楊小花剛一醒來,就仰頭呼出一口白氣,空氣中滿屋的水汽瞬間凝結成冰,變成冰渣碎粒,懸在半空。

她發著顫地睜開眼睛,一看到自己眼前是幾個大活人就像是應激一般地捂著耳朵尖叫起來。

“我不要吃了!“她崩潰地哭叫,身體上不受控製地凝結出冰霜,”石叔叔,放過我吧!放過我!我不想吃人了!“

隨著她淒厲的慘叫,棋牌室機麻桌上的三四個茶杯裡的茶水一瞬間凍結,地麵上凝結出薄薄的冰層,黃景輝抱著雙臂猛搓,臉色發白,陶芙轉身就要跑路!

這場景她在煙塔裡已經看過一次了,這神官失控的時候,把她們所有人都凍住了!

孫淼就是這樣被抓住,然後慘死的!要不是柏和同撈她動作極快,她也要死!

“楊小花。
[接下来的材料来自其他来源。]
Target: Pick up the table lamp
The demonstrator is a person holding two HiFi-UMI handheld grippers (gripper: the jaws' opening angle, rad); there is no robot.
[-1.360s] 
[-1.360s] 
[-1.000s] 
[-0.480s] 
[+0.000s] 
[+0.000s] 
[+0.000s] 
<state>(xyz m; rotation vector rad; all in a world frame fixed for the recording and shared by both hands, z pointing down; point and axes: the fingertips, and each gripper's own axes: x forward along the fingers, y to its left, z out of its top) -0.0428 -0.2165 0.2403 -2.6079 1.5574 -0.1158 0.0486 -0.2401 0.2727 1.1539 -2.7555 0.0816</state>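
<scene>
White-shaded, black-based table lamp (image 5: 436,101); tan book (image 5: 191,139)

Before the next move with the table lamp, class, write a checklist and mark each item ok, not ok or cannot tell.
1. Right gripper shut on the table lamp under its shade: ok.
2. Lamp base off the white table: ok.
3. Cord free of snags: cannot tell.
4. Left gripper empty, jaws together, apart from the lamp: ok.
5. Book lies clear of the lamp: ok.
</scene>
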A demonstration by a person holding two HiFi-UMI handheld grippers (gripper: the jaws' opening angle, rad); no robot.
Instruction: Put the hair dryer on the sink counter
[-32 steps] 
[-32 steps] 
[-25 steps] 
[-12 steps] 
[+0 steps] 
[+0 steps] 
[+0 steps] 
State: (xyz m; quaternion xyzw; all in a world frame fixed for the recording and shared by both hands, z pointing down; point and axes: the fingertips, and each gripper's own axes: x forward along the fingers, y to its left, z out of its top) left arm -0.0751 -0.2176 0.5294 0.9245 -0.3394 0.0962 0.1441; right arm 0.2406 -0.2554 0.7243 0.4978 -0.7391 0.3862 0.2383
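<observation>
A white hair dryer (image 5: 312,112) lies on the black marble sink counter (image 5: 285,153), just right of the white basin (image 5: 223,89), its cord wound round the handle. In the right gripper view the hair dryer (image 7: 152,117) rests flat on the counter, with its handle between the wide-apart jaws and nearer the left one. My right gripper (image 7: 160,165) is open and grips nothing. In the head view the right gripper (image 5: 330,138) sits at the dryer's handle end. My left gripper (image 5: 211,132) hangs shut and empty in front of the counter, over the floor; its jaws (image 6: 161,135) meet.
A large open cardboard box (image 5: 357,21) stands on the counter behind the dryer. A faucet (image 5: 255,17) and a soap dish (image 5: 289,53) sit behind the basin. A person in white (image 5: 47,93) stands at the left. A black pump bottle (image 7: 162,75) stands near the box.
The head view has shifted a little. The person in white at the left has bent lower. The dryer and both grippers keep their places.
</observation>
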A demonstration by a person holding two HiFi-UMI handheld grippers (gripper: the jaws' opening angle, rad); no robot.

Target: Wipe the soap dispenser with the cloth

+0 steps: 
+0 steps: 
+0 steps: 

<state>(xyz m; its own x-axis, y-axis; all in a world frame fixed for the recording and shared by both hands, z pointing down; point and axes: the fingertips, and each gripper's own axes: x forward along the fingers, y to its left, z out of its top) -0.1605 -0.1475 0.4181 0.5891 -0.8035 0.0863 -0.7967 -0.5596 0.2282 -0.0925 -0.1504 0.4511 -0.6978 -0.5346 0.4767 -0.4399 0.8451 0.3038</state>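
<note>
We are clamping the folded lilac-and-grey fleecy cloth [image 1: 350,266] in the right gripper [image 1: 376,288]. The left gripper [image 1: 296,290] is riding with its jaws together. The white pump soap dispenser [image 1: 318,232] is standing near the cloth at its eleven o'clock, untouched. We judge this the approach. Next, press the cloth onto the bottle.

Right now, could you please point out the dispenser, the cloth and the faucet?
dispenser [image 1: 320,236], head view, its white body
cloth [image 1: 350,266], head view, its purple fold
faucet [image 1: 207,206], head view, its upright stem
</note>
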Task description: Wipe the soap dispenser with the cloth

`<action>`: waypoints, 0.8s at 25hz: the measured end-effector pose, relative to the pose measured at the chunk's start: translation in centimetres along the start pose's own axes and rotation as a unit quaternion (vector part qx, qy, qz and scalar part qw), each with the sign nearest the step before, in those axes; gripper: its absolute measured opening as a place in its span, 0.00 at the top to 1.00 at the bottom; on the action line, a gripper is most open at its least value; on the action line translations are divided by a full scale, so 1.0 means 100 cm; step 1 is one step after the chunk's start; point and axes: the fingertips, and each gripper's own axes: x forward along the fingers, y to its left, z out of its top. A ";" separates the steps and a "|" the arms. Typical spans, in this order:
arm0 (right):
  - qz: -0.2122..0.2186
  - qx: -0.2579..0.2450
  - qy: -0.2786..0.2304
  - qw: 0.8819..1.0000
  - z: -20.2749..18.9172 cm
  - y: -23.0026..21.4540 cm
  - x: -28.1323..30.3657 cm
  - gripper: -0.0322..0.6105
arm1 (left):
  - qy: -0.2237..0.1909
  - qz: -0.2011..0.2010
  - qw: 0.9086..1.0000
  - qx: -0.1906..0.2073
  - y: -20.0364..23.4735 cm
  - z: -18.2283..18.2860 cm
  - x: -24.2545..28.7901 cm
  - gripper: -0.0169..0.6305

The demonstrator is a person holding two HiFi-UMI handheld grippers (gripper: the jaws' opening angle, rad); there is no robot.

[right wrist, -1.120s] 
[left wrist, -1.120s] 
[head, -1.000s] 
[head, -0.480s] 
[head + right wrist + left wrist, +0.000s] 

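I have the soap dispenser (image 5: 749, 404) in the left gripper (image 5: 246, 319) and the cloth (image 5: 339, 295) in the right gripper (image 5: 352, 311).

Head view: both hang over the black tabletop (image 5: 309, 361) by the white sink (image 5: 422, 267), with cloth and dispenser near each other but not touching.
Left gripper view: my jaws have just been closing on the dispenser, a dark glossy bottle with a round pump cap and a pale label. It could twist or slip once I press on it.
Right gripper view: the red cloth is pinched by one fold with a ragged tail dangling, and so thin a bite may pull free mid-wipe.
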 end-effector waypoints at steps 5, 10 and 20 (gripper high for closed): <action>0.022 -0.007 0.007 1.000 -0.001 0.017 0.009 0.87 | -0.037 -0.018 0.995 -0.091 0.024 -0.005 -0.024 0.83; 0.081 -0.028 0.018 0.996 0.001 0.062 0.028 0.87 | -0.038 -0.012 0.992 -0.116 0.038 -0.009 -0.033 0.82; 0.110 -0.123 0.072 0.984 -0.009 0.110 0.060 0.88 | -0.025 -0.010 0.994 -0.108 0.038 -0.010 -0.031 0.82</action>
“尤榮伊平靜的聲音在她淒厲的哭喊聲中緩緩響起,“選擇了被神降,你這輩子都隻能靠吃人活了,你應該清楚這點。”

這句根本沒有安慰,反而還火上澆油的話將楊小花的所有情緒激發,她哭喊地更加大聲了,室內的溫度伴隨著從她身體裡湧出來的寒霜,又往下跌了十幾度。

黃景輝臉都被凍木了,他瑟瑟發抖地準備躲到身強體壯的Leo身後,剛往Leo身後一縮,就看到Leo一步跨過,擋在了尤榮伊右方,黃景輝一頓,轉頭準備去縮在柏和同身後——畢竟這新隊友是盾,應該能扛,這低溫他實在扛不住啊!

然後他剛一過去,就看到柏和同不動聲色地斜擋在了尤老師的左方。

陶芙眼疾手快地坐在了最安全的尤榮伊的正背後,四個人形成了不容他人侵犯的四邊形。

被四邊形遺棄的局外人黃景輝:“……”

為什麼,明明你們四個裡,我才是最先來啊!我才是尤老師最先招的隊員!

但下一句話,尤榮伊讓楊小花的嚎哭止住了。

“你此生已經不可能是人了。”尤榮伊輕聲說,“但小花,神官是有來世的生物。”

“你可以在下一次輪回裡,再去做人。”

“被神降過的人,是有來生的。”

楊小花止住了哭泣,她迷糊地意識到對方說了很了不起的東西,淚眼朦朧地問:“……來生?”

尤榮伊用一種經曆了一切的眼神凝望著她,輕聲回答:

“是的,來生,無論過去經曆了什麼,你還有來生,因為被神降過,你的靈魂在□□死亡之後不會像普通人類一樣消散,而是會被輪回之神指引進入杜阿特,再經過新生神的指引,你可以再投胎去往人世。“

“在這一次,你可以選擇自己的命運,家世,財富,父母,一切你都可以自己選擇。”

“這是神的詛咒,也是神的恩賜,它們賦予人類這種隻有此生的生物一次來生。”

“這是被神降之人,在世上除了死亡之外的唯一期盼。”

柏和同似有所感地望向了尤榮伊,尤榮伊側臉上是棋牌室昏暗曖昧的光暈,他唇色蒼白,被冰霜染色的長睫輕輕垂下,說話的時候氣息很淺,仿佛在和對方私語,傾訴自己心底最隱晦的秘密。

有一瞬間,柏和同感覺他在說自己。